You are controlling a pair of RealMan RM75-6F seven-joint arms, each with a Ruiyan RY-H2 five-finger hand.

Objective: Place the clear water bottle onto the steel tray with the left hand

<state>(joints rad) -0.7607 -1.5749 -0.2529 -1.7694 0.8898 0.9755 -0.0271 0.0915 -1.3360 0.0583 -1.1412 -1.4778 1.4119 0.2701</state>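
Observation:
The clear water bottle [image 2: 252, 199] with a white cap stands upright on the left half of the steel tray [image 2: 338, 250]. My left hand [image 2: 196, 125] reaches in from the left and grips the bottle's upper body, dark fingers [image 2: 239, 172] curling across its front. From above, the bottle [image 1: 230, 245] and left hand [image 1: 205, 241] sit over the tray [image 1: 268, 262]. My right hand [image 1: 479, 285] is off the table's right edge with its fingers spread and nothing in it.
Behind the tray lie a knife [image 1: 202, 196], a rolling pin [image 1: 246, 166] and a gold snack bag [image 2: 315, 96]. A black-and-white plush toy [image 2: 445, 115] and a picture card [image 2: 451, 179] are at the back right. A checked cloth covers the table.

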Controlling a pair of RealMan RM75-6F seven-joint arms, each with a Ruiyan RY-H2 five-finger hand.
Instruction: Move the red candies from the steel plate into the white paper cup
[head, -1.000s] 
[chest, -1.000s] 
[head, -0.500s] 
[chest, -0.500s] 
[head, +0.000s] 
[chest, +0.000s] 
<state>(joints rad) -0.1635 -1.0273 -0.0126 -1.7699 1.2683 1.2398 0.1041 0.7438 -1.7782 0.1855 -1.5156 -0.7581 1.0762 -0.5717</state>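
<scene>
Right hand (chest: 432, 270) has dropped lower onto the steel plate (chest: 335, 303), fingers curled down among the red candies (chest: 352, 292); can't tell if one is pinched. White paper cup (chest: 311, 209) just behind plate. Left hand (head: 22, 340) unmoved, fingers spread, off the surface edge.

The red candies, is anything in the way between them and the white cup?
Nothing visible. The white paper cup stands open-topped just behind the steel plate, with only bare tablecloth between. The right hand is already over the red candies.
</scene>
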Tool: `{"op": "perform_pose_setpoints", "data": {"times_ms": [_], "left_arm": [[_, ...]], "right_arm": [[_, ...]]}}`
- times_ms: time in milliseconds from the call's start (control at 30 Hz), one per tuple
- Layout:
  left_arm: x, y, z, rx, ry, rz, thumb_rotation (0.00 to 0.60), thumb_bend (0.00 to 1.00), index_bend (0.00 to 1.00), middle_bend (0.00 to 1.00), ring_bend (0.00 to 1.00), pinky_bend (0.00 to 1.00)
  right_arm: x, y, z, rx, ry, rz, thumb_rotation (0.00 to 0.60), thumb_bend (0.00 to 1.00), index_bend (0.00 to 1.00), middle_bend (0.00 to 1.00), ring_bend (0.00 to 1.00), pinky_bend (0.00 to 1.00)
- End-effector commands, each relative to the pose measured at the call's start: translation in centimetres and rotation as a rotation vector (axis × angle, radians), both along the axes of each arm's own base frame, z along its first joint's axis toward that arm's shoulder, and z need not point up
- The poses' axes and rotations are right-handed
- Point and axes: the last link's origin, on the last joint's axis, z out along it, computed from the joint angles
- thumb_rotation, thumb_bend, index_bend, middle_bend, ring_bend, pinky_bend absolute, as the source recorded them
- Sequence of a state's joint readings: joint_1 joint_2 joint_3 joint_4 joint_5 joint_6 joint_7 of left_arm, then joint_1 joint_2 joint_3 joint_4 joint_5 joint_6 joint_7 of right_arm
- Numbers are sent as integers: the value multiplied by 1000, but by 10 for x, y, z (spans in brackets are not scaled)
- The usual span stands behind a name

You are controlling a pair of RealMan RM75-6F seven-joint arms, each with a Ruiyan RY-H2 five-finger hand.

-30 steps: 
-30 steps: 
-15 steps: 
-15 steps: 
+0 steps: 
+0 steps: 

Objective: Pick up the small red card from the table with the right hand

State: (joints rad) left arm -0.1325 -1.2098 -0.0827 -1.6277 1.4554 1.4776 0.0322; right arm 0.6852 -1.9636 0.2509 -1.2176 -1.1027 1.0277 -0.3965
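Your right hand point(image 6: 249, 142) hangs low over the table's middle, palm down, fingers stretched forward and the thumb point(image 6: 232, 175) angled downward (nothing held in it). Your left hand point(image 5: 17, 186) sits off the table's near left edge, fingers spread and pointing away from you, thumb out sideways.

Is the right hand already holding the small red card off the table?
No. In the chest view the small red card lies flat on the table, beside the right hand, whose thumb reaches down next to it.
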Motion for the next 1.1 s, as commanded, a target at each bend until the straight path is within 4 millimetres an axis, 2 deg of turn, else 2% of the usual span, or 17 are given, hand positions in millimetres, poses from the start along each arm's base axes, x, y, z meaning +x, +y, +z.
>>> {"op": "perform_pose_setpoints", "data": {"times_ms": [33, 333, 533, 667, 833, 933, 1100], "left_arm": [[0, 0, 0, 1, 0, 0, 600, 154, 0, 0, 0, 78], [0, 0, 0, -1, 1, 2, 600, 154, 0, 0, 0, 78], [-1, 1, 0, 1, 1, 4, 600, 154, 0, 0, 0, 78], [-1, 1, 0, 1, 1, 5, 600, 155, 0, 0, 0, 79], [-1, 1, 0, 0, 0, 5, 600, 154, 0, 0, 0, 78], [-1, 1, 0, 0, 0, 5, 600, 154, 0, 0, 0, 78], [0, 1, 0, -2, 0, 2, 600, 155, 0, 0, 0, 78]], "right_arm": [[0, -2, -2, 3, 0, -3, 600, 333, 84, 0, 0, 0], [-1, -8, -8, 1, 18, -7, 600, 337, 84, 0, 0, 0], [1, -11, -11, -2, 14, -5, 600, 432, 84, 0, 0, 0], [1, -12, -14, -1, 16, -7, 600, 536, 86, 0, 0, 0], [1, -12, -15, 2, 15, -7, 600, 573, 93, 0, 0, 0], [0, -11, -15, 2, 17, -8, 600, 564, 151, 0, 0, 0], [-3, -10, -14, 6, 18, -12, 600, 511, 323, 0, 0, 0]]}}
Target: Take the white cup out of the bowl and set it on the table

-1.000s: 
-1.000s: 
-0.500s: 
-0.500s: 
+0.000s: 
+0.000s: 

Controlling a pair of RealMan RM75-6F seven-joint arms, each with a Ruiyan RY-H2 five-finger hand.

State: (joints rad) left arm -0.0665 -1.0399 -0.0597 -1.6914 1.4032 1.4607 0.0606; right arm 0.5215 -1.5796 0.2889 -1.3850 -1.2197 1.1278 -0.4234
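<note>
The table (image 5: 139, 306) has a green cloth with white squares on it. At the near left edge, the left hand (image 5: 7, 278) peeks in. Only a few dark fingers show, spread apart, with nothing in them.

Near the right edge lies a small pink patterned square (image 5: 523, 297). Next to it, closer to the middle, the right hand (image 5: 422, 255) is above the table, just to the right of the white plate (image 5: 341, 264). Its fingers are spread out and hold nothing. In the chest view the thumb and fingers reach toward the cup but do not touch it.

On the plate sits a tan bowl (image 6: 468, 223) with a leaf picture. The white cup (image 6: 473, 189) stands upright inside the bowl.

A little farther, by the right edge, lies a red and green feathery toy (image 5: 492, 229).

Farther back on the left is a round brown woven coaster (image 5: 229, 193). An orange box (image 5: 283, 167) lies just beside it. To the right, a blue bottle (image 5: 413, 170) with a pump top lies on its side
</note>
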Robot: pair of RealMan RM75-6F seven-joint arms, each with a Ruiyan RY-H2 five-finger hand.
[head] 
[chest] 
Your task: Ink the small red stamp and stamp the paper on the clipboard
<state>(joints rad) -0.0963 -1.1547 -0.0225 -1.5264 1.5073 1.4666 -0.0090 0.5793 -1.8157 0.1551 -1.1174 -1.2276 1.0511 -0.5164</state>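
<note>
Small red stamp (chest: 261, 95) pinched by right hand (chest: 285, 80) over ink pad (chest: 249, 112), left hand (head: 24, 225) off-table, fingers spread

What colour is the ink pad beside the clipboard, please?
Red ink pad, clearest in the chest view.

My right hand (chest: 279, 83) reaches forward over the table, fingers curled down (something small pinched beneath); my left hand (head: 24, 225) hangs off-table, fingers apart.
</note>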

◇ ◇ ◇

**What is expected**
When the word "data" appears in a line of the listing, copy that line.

**Solution to this exercise**
Tool: `{"op": "perform_pose_setpoints", "data": {"times_ms": [_], "left_arm": [[_, ...]], "right_arm": [[_, ...]]}}`
>>> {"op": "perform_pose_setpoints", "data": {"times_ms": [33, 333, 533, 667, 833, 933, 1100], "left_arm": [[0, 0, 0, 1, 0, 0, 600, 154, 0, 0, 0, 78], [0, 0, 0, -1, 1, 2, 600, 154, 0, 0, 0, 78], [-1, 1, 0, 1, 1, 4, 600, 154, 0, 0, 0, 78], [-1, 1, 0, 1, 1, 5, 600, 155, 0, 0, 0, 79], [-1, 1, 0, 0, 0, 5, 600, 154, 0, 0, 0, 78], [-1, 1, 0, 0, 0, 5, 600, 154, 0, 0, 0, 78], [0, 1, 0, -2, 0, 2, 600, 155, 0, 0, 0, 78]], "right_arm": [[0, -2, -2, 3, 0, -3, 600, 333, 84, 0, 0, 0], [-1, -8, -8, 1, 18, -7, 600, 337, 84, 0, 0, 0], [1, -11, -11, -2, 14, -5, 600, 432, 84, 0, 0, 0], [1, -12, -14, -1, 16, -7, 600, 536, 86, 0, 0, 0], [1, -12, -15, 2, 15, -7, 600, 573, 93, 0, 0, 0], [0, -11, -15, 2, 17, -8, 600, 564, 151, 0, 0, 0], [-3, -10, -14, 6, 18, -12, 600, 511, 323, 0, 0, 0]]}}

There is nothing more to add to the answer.